Planter un écrin de verdure au cœur du béton d’une zone industrielle n’est que la première surprise de cette villa des années 1970. Située à Greco, au nord-est de Milan, cette maison familiale dévoile, derrière sa façade, une atmosphère radicalement atypique.
À lire aussi : À Ibiza, une sublime maison sculptée par la lumière et débarrassée des clichés
À Milan, une villa des années 1970 qui cultive le dépaysement
Une cour avec piscine rappelle l’intimité du jardin Majorelle, à Marrakech, des néfliers et des palmiers luxuriants évoquent les jardins subtropicaux d’Asie, tandis que les murs bleu électrique rendent hommage à la Casa Azul de Frida Kahlo, à Mexico. Rien de très milanais dans tout cela, si ce n’est que cette paisible oasis se trouve pourtant dans le contexte industriel un peu aride de Greco, au nord-est de la ville. Le studio Concepta, à l’origine du projet, a sciemment cherché à désorienter.

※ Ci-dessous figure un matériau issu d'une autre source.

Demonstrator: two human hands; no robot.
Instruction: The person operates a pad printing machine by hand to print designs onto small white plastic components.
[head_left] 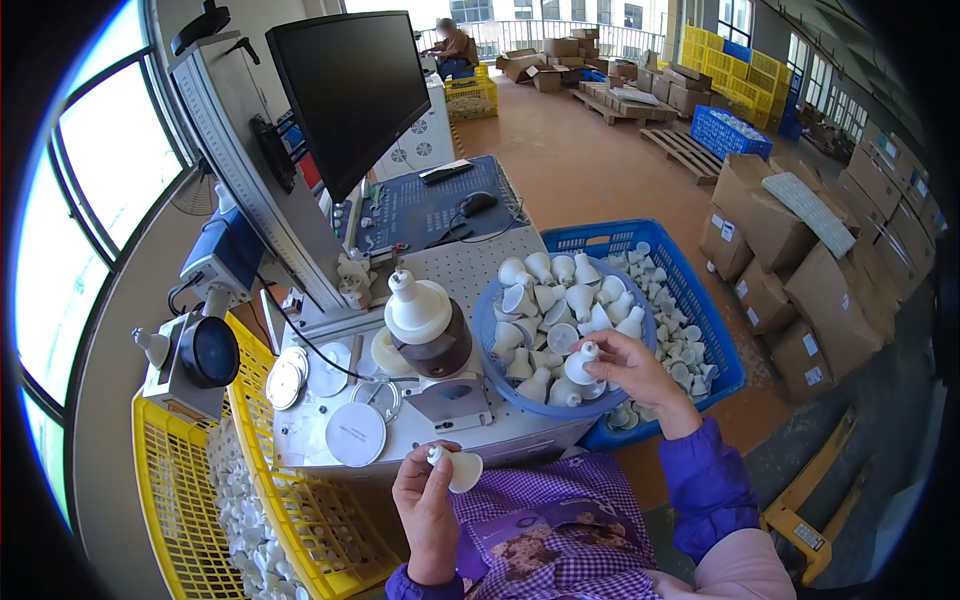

« L’extérieur a été le point de départ », explique la designeuse Alice Frana qui, avec l’architecte Luigi Di Mauro Morandi, a repensé la maison de Mattia Castiglioni, propriétaire du groupe de restaurants Fuorimano OTBP. Ce dernier souhaitait transformer la villa de ses grands-parents en une demeure atypique de 150 mètres carrés.
« Nous avons d’abord créé un cadre verdoyant et coloré, puis nous avons équilibré l’ensemble par une décoration neutre qui souligne l’architecture », poursuit Alice Frana.
Un jardin luxuriant comme point de départ
Si le hall d’entrée aux tons violets marque une rupture nette avec le jardin, la palette intérieure s’adoucit pour favoriser la détente. L’ambiance y est propice aux vacances, induite par les tons pastel jaunes et bleus. Les murs et les sols, en chaux de style marocain blanc cassé, donnent même à la designeuse « l’impression d’être enveloppé dans un nuage ».
La cuisine, déplacée au cœur de la maison, brouille les pistes : des miroirs en acier reflètent les pièces voisines, rendant floue la frontière entre zone de passage et espace de vie. Pour préserver l’ADN du lieu, un mur d’origine, en diagonale, a été conservé pour l’intérêt géométrique qu’il apporte à la cuisine.
Dans cette pièce, Concepta a dessiné un îlot dont les contours suivent l’inclinaison des murs principaux. La salle à manger attenante coordonne au passage le jaune de la table à celui des encadrements de fenêtres extérieurs, tandis que les encadrements intérieurs s’accordent avec les murs.
Des chaises en paille vintage de Luigi Massoni (Boffi) apportent également une touche d’élégance à la pièce. Au mur, une œuvre conceptuelle de Turi Simeti contraste avec un panneau de bois brut.
Le design italien adoucit l’esprit seventies
Le parcours se poursuit vers le bureau, accessible par des passages voûtés qui soulignent la grande hauteur sous plafond.
« La maison comportait des détails des années 1970, comme la baie vitrée en béton du salon. » Luigi Di Mauro Morandi, l’architecte
« Nous avons mis la structure à nu, laissant apparaître une poutre en béton dans la cuisine. À partir d’un passage voûté, nous en avons créé un second. La maison comportait des détails des années 1970, comme la baie vitrée en béton du salon. Nous nous sommes inspirés de cet aspect technique, tout en l’adoucissant », précise Luigi Di Mauro Morandi.
Dans le salon monochrome, le design italien s’affiche comme sur une page blanche, du fauteuil Wink, de Toshiyuki Kita (Cassina), à la lampe Taccia, des frères Castiglioni (Flos). De là, l’œil repère le rideau en velours chenille vert théâtral qui dissimule le dressing des propriétaires, attenant à leur chambre.
Enfin, des terrasses permettent de profiter de la vue verdoyante, comme un appel à la luxuriance de la nature. Un petit patio doté d’un hublot y mène depuis la salle à manger, tandis qu’un espace plus vaste avec un coin repas extérieur surplombe la piscine.
Ce lieu paisible et pittoresque est idéal pour prendre ses repas estivaux à la brise, tout en rêvant de destinations lointaines.